#### Work task
After finding the line with "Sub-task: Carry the", restate it and each remaining line of the material word for word, omitting every picture.

_ _ _

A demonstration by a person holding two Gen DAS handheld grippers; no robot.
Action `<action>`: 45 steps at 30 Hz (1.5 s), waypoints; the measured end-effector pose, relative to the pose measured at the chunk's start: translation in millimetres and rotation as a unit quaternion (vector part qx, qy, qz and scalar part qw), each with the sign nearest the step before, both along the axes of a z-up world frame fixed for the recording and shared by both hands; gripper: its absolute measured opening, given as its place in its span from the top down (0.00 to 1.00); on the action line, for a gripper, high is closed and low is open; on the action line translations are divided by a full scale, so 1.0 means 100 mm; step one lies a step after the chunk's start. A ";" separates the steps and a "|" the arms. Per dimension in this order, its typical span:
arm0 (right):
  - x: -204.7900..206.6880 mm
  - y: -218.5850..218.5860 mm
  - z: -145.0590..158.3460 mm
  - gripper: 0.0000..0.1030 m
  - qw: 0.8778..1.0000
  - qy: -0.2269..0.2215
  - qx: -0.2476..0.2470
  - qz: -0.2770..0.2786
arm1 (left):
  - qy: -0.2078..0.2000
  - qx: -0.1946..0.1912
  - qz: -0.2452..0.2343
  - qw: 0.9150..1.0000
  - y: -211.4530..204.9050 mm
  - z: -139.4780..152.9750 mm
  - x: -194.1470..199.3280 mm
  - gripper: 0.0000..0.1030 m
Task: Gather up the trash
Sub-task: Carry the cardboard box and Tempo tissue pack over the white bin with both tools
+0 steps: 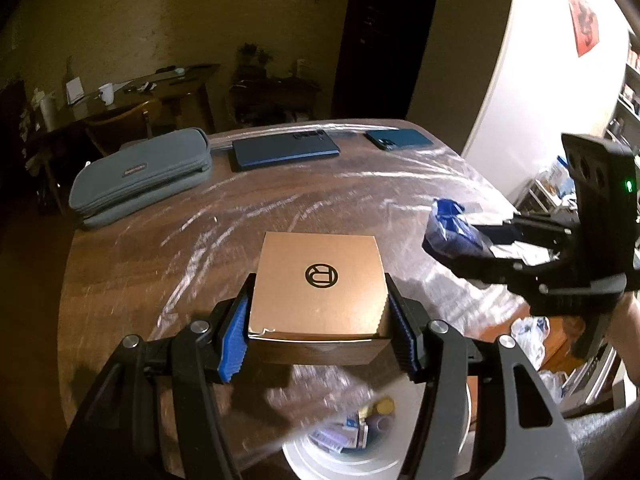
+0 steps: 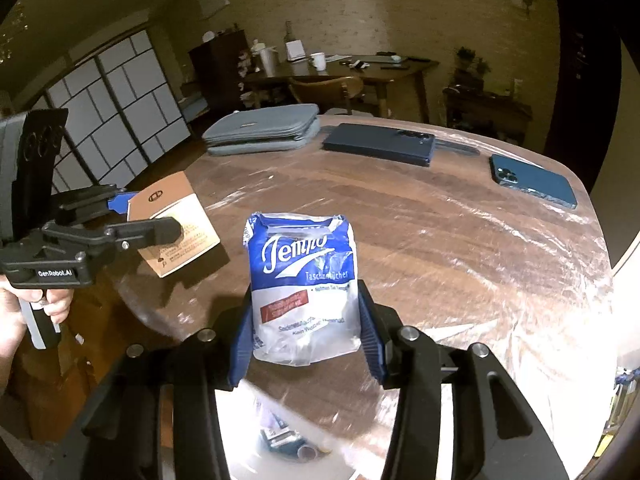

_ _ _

#### Task answer
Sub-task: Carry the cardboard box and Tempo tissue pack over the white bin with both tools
+0 steps: 
+0 steps: 

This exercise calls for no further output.